Alopecia areata is a disorder of the autoimmune system that causes hair to fall out in patches. This condition is rarely seen in toddlers under age 18 months but can happen.
Little is known about the cause of alopecia areata but researchers do believe it to be hereditary and more common in families that have a history of eczema, diabetes, hay fever, and asthma. There is also proof that outside factors, such as viruses, could cause the condition.
Children will lose hair for a variety of reasons. Here’s how to tell if your child has alopecia areata. The hair will fall out in round or oval patches. This is much different from the balding that a baby sometimes has from rubbing the back of the head in their crib. The patches will be very smooth with small hairs at the outer edge. Your child's fingernails could also show symptoms. The nail beds in some children with alopecia areata will be dented or ridged.
If bald spots appear that are similar, but have a flaky appearance, it could be a sign of ringworm.

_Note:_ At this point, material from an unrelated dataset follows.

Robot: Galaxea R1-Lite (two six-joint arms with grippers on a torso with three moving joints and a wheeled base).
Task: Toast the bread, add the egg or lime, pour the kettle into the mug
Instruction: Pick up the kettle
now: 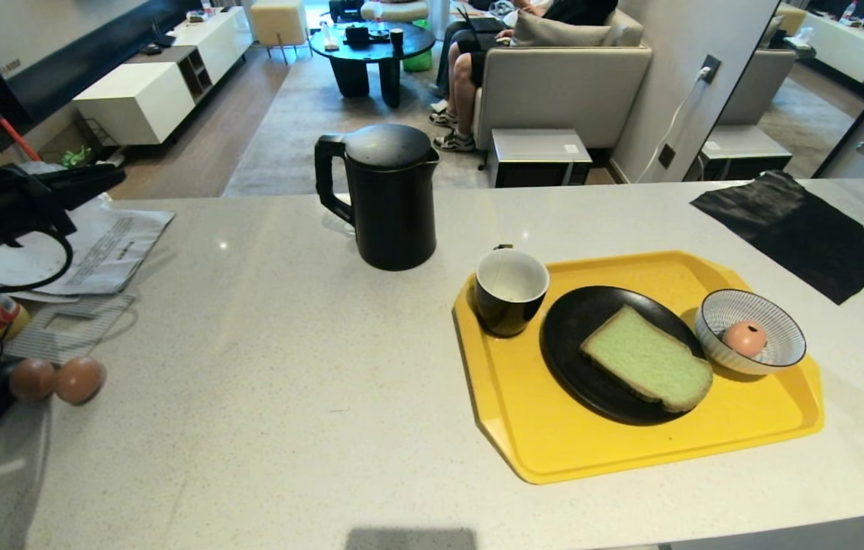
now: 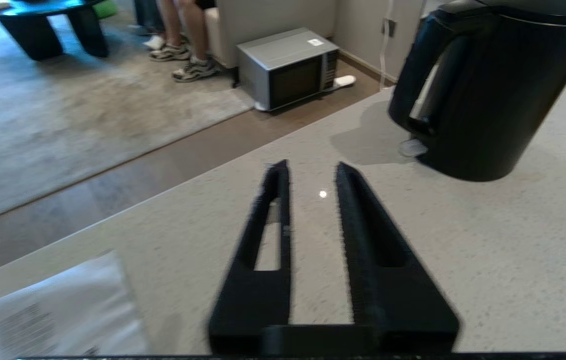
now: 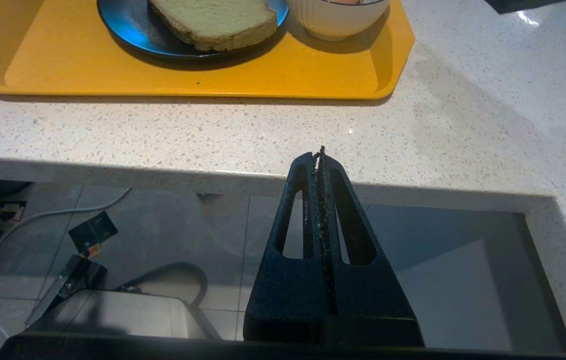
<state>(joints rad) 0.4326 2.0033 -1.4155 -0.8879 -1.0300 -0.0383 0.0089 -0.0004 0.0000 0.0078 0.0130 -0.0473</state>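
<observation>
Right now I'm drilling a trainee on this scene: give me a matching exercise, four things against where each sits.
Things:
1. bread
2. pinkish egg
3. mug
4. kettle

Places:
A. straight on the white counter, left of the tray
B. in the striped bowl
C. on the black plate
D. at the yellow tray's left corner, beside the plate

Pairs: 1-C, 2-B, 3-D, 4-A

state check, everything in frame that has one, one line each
kettle: upright on counter, lid on, not held
mug: upright on yellow tray, looks empty
bread: flat on black plate
egg: in striped bowl
two brown eggs: loose on counter
left end effector: open, empty, short of kettle handle
right end effector: shut, empty, off the counter edge
</observation>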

In most cases of alopecia areata, the hair will grow back; however, some will continue to have bouts of the condition for their entire life. Rarely, the body hair will also be affected. In this case, the hair could take years to return.
Although there is no cure for alopecia areata, there are treatments that can help the hair grow back. Depending on the age of your child, a dermatologist may decide to use a topical cortisone cream to stimulate hair growth. If your child is under the age of 18 months, a dermatologist will likely not use such a treatment.
While the condition changes the look of your toddler, chances are that they are unaware of their appearance. And, fortunately, alopecia areata does not affect your child’s health.